Verse à boire ! – Abû Nuwâs
Dis-moi : « Voilà du vin ! », en me versant à boire.
Mais surtout, que ce soit en public et notoire.
Ce n’est qu’à jeun que je sens que j’ai tort.
Je n’ai gagné qu’en étant ivre-mort.
Proclame haut le nom de celui que tu aimes,
car il n’est rien de bon dans les plaisirs cachés.
Nous avons réveillé la tavernière amène,
quand les Gémeaux s’en vont et que l’Aigle a percé.
Elle dit : « Qui va là ? » – « Mauvais garçons
nous sommes,
porteurs de flacons vides, amateurs de vin fort.
Il nous faut de l’amour ! » – « Mieux vaut, dit-elle,
en somme,
sacrifier un garçon brillant comme un sou d’or. »

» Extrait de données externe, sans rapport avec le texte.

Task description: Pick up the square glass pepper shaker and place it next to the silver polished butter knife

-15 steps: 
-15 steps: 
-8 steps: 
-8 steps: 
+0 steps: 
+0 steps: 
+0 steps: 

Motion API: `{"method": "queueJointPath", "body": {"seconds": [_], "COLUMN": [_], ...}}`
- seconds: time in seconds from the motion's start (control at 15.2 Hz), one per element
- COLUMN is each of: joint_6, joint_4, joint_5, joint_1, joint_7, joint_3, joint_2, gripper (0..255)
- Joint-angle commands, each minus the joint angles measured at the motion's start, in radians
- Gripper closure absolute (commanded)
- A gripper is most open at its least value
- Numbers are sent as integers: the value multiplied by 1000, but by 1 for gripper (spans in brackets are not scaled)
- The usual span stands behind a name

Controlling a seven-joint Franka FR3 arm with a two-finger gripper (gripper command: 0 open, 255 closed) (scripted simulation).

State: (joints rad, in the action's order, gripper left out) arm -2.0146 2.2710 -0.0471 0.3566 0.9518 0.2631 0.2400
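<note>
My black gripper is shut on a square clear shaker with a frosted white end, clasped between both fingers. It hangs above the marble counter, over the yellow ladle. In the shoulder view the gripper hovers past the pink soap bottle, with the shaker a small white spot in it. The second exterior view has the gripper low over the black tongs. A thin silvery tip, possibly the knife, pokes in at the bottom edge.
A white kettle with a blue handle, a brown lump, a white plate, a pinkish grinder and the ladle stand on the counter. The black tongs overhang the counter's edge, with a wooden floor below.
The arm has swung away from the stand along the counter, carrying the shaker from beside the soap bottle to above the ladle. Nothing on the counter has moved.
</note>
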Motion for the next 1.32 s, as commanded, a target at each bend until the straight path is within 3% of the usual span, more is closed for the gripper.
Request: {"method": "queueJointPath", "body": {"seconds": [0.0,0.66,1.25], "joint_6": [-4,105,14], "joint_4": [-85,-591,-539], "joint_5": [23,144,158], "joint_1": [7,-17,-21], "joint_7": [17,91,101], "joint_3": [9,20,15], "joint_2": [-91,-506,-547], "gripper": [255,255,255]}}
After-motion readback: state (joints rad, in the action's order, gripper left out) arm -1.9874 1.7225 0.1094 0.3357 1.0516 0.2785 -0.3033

« Qu’il vienne ! », avons-nous dit, « car pareille fortune
ne peut se faire attendre, sous peine de mort ».
Quand elle l’amena, comme la pleine lune,
nous fûmes fascinés – sans qu’il nous jette un sort.
Nous allâmes vers lui, l’un après l’autre, boire
et nous avons rompu notre jeûne avec lui.
Puis, en mauvais garçons, nous passâmes la nuit
à commettre les pires méfaits – et sans gloire.